欧州最大の独立系自動車整備チェーンである仏モビヴィア・グループは21日、経営不振の独同業ATUアウトタイレウンガーをヘッジファンドのセンターブリッジを中心とする投資家グループから買収することで合意したと発表した。欧州最大手の地位を一段と強化する考え。買収金額は非公開。独禁当局の承認のほか、ATU店舗の賃貸料引き下げを取引の成立条件としていることから、破談となる可能性を排除できない。
ATUはドイツで577店舗、オーストリアで25店舗、スイスで6店舗を展開しており、ドイツでは最大手。従業員数は約1万人で、年商はおよそ10億ユーロに上る。
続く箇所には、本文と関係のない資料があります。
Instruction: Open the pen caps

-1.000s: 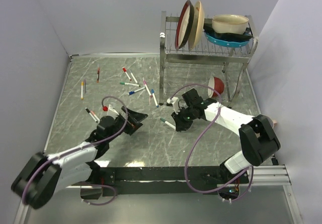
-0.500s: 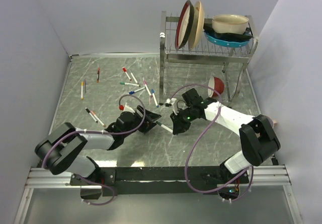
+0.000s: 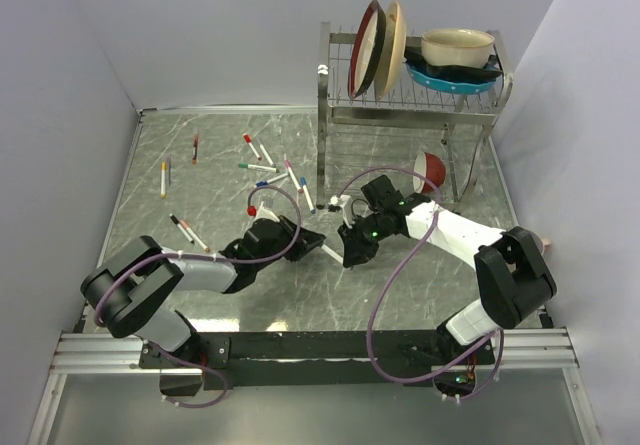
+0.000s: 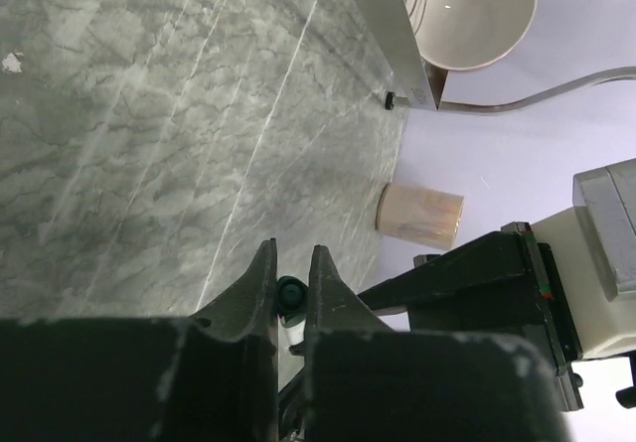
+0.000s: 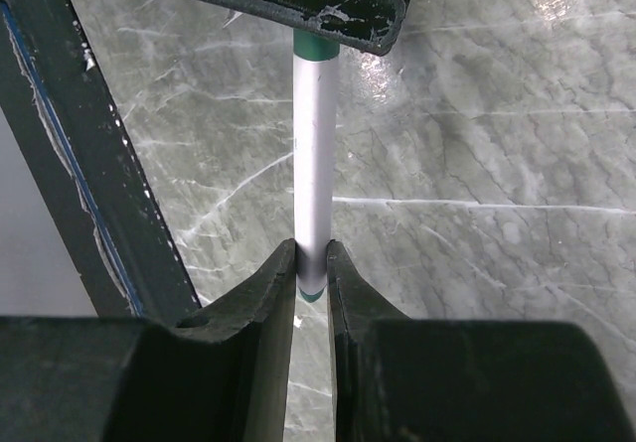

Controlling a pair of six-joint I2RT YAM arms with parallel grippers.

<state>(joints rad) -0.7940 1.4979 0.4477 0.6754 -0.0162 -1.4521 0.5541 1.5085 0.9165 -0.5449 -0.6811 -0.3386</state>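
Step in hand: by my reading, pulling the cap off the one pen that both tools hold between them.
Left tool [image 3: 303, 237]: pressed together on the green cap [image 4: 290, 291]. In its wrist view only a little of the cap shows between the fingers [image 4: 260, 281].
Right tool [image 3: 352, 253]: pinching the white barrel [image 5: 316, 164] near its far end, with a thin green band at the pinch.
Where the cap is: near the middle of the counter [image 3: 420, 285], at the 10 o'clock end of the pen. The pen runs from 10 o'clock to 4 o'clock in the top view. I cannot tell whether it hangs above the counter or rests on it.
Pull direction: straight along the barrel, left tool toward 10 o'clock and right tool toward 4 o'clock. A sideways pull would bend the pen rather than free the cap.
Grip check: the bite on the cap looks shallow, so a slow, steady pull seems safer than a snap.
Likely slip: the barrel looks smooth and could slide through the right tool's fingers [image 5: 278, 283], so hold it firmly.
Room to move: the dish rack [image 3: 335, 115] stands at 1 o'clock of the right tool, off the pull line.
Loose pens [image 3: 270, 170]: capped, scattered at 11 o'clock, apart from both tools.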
モビヴィアは欧州、アフリカ、南米の計16カ国で事業を展開しており、店舗数は1,300カ所。従業員数と売上高はそれぞれ1万1,000人、17億6,000万ユーロで、ATUを買収すると各2万人、27億ユーロへと拡大する。
ATUが安定的に利益を確保するためには店舗の賃貸料を「市場の相場水準まで引き下げる」ことが必要だとみており、モビヴィアは店舗不動産の貸し手の大半が引き下げに応じることを条件に今回の買収契約を締結した。